Jules Verne

Mais, d'une main, l'aveugle saisit le bras du clair-voyant, et de l'autre, détournant son arme, il le rejeta une seconde fois à terre.

Ivan Ogareff, pâle de fureur et de honte, se souvint qu'il portait une épée. Il la tira du fourreau et revint à la charge.

Il avait reconnu, lui aussi, Michel Strogoff. Un aveugle! Il n'avait, en somme, affaire qu'à un aveugle! La partie était belle pour lui!

Nadia, épouvantée du danger qui menaçait son compagnon dans une lutte si inégale, se jeta sur la porte en appelant au secours!

«Ferme cette porte, Nadia! dit Michel Strogoff. N'appelle personne et laisse-moi faire! Le courrier du czar n'a rien à craindre aujourd'hui de ce misérable! Qu'il vienne à moi, s'il l'ose! Je l'attends.»

Cependant, Ivan Ogareff, ramassé sur lui-même comme un tigre, ne proférait pas un mot. Le bruit de son pas, de sa respiration même, il eût voulu le soustraire à l'oreille de l'aveugle. Il voulait le frapper avant même qu'il fût averti de son approche, le frapper à coup sûr. Le traître ne songeait pas à se battre, mais à assassiner celui dont il avait volé le nom.

Nadia, épouvantée et confiante à la fois, contemplait avec une sorte d'admiration cette scène terrible. Il semblait que le calme de Michel Strogoff l'eût gagnée subitement. Michel Strogoff n'avait que son couteau sibérien pour toute arme, il ne voyait pas son adversaire, armé d'une épée, c'est vrai. Mais par quelle grâce du ciel semblait-il le dominer, et de si haut? Comment, sans presque bouger, faisait-il face toujours à la pointe même de son épée?

Ivan Ogareff épiait avec une anxiété visible son étrange adversaire. Ce calme surhumain agissait sur lui. En vain, faisant appel à sa raison, se disait-il que, dans l'inégalité d'un tel combat, tout l'avantage était en sa faveur! Cette immobilité de l'aveugle le glaçait.
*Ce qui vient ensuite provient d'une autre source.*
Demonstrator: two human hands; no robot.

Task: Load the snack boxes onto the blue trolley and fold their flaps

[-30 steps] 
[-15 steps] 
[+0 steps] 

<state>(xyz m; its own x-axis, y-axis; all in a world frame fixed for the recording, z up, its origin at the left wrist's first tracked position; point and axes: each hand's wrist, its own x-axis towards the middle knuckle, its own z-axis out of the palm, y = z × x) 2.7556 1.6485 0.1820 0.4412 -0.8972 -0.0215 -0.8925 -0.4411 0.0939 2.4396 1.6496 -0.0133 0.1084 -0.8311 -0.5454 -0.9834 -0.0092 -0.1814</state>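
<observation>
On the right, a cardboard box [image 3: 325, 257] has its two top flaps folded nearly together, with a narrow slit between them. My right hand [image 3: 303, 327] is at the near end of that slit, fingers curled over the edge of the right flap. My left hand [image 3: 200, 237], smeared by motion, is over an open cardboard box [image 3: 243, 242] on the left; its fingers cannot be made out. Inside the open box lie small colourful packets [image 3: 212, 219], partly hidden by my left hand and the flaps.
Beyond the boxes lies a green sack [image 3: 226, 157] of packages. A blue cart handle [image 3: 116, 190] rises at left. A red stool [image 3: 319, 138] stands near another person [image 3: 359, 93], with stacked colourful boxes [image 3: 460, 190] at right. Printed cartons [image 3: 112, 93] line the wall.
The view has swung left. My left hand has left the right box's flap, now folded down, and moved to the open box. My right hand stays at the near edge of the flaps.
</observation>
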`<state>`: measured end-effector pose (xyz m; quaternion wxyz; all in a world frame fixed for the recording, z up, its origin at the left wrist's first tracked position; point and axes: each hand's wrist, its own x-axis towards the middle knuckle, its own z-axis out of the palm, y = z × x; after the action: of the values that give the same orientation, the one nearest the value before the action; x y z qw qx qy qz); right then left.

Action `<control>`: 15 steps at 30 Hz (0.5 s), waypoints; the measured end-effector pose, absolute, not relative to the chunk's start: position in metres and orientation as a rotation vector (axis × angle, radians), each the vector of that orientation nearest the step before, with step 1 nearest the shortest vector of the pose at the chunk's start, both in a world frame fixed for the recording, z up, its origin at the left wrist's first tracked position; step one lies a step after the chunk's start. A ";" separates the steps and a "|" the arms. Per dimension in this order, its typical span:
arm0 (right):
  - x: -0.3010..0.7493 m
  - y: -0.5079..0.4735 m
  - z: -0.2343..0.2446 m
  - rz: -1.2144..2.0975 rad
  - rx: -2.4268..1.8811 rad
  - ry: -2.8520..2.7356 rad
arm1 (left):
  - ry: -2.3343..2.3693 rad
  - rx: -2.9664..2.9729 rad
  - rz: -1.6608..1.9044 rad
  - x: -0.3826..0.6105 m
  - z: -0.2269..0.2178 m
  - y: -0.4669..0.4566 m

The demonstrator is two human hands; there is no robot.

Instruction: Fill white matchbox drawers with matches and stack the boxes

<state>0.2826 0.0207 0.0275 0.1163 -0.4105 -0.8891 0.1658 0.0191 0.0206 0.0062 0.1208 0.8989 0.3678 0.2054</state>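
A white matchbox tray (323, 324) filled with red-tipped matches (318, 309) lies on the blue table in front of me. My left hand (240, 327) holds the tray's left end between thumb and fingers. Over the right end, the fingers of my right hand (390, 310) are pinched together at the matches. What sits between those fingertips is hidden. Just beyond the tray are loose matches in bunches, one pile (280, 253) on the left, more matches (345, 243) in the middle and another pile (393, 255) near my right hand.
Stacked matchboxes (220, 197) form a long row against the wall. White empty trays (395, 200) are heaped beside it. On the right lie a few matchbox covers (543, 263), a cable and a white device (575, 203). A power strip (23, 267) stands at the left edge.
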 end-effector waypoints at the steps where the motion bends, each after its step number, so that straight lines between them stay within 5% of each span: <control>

Il avait cherché des yeux la place où il devait frapper sa victime.... Il l'avait trouvée!.... Qui donc le retenait d'en finir?

Enfin, il fit un bond et porta en pleine poitrine un coup de son épée à Michel Strogoff.

Un mouvement imperceptible du couteau de l'aveugle détourna le coup. Michel Strogoff n'avait pas été touché, et, froidement, il sembla attendre, sans même la défier, une seconde attaque.

Une sueur glacée coulait du front d'Ivan Ogareff. Il recula d'un pas, puis fonça de nouveau. Mais, pas plus que le premier, ce second coup ne porta. Une simple parade du large couteau avait suffi à faire dévier l'inutile épée du traître.

Celui-ci, fou de rage et de terreur en face de cette vivante statue, arrêta ses regards épouvantés sur les yeux tout grands ouverts de l'aveugle. Ces yeux, qui semblaient lire jusqu'au fond de son âme et qui ne voyaient pas, qui ne pouvaient pas voir, ces yeux opéraient sur lui une sorte d'effroyable fascination.

Tout à coup, Ivan Ogareff jeta un cri. Une lumière inattendue s'était faite dans son cerveau.

«Il voit, s'écria-t-il, il voit!...»

Et, comme un fauve essayant de rentrer dans son antre, pas à pas, terrifié, il recula jusqu'au fond de la salle.

Alors, la statue s'anima, l'aveugle marcha droit à Ivan Ogareff, et se plaçant en face de lui:

«Oui, je vois! dit-il. Je vois le coup de knout dont je t'ai marqué, traître et lâche! Je vois la place où je vais te frapper! Défends ta vie! C'est un duel que je daigne t'offrir! Mon couteau me suffira contre ton épée!

--Il voit! se disait Nadia. Dieu secourable, est-ce possible!»

Ivan Ogareff se sentit perdu. Mais, par un sursaut de sa volonté, reprenant courage, il se précipita l'épée en avant sur son impassible adversaire. Les deux lames se croisèrent, mais au choc du couteau de Michel Strogoff, manié par cette main de chasseur sibérien, l'épée vola en éclats, et le misérable, atteint au coeur, tomba sans vie sur le sol.

A ce moment, la porte de la chambre, repoussée du dehors, s'ouvrit. Le grand-duc, accompagné de quelques officiers, se montra sur le seuil.

Le grand-duc s'avança, il reconnut à terre le cadavre de celui qu'il croyait être le courrier du czar.